Chinese Army Unit Linked To Hacks Against U.S. Companies And Agencies

By Alexandra Burlacu | Feb 19, 2013 01:08 PM EST

Tags Chinese army, hacks, Mandiant, Shanghai, Advanced Persistent Threat group 1

Previous image Enlarge Close Next image

Share This Story

A Chinese military unit is likely responsible for a series of prolific hackings against U.S. companies and agencies, claims a U.S. computer security company.

Despite the Chinese government's claims that it is not involved in such operations, an "overwhelming percentage" of cyber attacks on U.S. corporations, government agencies and organizations apparently came from a 12-story office tower in Shanghai.

According to a comprehensive New York Times (NYT) report, the office tower on the outskirts of Shanghai is tied to the People's Liberation Army. The NYT cites an extensive 60-page report from U.S. security firm Mandiant, tracing the activities of a Chinese hacking group known as "Comment Crew" or "Shanghai Group" to the headquarters of PLA Unit 61398.

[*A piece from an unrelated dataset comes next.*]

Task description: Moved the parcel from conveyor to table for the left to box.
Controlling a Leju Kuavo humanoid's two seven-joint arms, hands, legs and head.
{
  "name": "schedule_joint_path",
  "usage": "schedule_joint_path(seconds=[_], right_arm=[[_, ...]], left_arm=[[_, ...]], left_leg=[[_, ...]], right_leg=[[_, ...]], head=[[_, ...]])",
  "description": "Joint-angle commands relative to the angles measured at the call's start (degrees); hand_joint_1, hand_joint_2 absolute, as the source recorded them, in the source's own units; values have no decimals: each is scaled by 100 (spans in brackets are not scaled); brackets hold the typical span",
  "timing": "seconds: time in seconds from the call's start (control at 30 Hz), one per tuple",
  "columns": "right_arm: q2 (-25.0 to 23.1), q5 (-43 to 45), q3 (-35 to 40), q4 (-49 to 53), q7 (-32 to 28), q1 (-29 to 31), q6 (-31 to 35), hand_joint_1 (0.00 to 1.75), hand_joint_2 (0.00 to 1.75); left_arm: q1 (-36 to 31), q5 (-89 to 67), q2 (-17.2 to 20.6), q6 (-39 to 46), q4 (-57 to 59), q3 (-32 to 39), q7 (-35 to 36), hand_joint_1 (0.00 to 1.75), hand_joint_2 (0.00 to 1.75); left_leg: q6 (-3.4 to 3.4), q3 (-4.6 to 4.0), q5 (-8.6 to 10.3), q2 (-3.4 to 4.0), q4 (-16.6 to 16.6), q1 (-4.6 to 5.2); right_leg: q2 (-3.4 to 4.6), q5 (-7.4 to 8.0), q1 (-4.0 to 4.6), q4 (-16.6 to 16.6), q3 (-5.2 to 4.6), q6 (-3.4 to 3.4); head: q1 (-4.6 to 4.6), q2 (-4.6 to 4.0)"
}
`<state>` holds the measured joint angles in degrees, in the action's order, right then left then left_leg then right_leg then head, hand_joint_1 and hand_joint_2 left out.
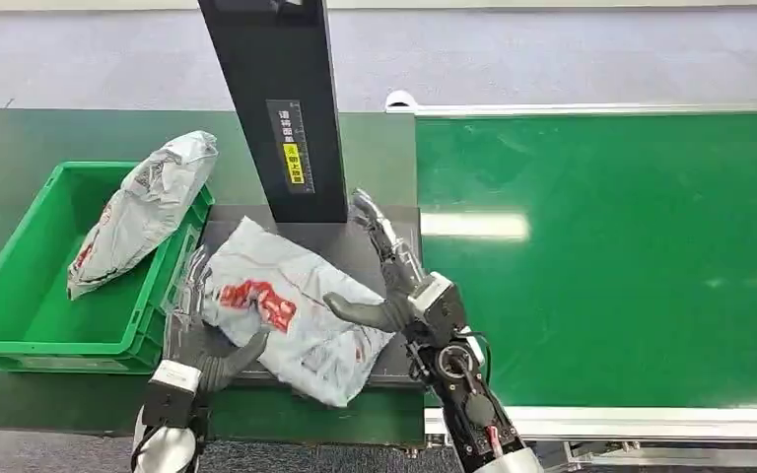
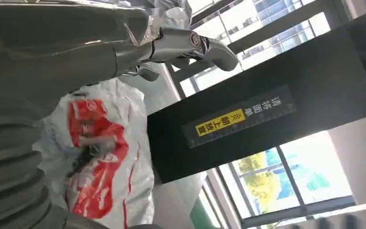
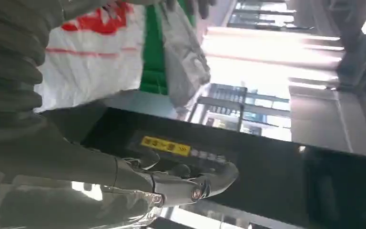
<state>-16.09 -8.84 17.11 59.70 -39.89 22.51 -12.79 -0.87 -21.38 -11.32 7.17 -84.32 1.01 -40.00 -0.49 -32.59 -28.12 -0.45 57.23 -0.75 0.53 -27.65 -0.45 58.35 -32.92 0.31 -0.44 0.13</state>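
Between the two hands, on the dark platform at the foot of the black scanner post (image 1: 281, 108), lies the grey parcel (image 1: 286, 305) with red print, crumpled and flat on its side. The left hand (image 1: 202, 330) sits at the parcel's near-left edge, thumb pressed against the bag's underside, fingers raised along its left side; it touches the parcel, but a closed grasp cannot be confirmed. The right hand (image 1: 394, 286) is at the parcel's right edge, thumb lying on the bag, fingers stretched forward and spread toward the post; it is open. Left of the left hand stands a green crate (image 1: 20, 315), with a second grey parcel (image 1: 143, 212) leaning over its far rim. Right of the right hand runs the green conveyor belt (image 1: 611, 256). The post carries a yellow label (image 1: 294, 163).
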Motion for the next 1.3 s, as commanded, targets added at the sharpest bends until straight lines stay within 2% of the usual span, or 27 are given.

Mandiant said it observed the "Comment Crew" systematically steal hundreds of terabytes of data from at least 141 organizations across 20 industries worldwide since 2006. The security firm claims the activity can be traced to four networks near Shanghai, with some operations originating from the headquarters of Unit 61398, a secret division of China's military.

"The sheer scale and duration of sustained attacks against such a wide set of industries from a singularly identified group based in China leaves little doubt about the organization behind," says Mandiant. "We believe the totality of the evidence we provide in this document bolsters the claim the [the group] is Unit 61398."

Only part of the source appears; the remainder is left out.